Dengan kecakapannya berbicara, Suhail mengambil peran dalam dakwah Islam. Bahkan ketika Rasulullah wafat, Suhail mengambil peran penting dalam menangkal kemurtadan di Kota Makkah.

Syahidnya Abdullah

Saat meletus perang Al Yamamah, Abdullah turut serta dalam barisan pasukan. Ia kemudian wafat sebagai syahid. Muslimin mengucapkan ucapan duka kepada Suhail dan Abu Jandal. Bagi Abu Jandal, kematian saudaranya menginspirasinya untuk bersemangat menjadi mujahid membela agama Allah. Bagi Suhail, ia mengatakan bahwasanya ia berharap Abdullah putranya yang syahid itu kelak dapat memberikan syafaat untuknya.
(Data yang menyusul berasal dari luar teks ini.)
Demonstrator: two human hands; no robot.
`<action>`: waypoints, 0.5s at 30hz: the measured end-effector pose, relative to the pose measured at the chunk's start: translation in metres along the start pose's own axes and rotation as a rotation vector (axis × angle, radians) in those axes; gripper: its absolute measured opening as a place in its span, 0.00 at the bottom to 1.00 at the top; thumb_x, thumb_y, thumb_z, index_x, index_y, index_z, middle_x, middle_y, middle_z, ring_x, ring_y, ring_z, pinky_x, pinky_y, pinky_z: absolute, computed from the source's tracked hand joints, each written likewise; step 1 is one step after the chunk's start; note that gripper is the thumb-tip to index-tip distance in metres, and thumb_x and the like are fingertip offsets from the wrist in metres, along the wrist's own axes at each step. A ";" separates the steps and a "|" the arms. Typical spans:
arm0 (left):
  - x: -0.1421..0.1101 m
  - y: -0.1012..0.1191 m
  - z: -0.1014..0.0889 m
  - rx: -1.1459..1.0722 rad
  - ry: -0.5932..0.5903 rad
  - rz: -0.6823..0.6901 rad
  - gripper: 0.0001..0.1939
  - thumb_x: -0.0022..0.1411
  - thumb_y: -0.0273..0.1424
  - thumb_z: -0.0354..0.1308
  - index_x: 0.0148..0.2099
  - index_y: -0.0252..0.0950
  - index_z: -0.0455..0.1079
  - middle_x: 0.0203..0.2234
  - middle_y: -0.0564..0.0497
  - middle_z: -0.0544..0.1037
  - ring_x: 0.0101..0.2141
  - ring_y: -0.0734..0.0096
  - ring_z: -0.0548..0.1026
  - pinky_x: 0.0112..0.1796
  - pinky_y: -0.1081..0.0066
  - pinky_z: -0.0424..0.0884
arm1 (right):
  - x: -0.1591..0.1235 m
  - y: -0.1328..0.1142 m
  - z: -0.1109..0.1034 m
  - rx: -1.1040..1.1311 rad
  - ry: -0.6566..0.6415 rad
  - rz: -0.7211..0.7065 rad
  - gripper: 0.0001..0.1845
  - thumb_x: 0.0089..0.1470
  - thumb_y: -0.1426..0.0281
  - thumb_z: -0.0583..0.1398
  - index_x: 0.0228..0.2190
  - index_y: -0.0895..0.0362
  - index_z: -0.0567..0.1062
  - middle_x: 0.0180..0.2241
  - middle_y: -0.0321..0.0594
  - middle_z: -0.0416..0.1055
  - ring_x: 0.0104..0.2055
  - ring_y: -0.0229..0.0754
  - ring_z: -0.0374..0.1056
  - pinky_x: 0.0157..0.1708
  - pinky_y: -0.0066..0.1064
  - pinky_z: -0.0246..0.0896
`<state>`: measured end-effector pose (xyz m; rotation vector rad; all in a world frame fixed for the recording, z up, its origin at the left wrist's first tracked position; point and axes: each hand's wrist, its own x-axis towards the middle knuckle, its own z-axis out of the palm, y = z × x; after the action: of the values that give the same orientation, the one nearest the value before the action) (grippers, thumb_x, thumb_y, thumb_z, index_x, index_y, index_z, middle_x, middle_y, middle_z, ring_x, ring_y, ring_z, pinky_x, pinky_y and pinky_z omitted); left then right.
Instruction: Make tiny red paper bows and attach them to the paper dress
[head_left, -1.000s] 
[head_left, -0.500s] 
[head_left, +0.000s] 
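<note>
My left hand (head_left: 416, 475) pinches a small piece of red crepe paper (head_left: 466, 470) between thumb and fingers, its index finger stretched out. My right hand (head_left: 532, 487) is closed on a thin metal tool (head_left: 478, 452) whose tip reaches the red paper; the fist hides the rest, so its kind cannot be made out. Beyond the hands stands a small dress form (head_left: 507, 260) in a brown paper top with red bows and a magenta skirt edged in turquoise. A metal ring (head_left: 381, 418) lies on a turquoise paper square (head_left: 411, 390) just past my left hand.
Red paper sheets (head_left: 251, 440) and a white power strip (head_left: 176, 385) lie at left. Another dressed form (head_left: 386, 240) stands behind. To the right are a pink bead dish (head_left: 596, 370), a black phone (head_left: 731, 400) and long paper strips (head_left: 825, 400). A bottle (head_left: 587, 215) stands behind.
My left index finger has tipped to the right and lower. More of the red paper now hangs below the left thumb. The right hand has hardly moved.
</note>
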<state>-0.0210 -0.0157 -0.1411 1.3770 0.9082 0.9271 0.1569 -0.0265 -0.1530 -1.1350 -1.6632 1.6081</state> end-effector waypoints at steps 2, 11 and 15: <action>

Demikianlah kisah Suhail bin Amr dan kedua putranya. Mereka bertiga menjadi shahabat Rasulullah, pembela agama Islam hingga akhir hayat. Kisah mereka menjadi teladan tentang bagaimana hubungan akrab ayah dan anak yang saling menyokong dalam keimanan, dan saling berkasih sayang dalam ketaatan.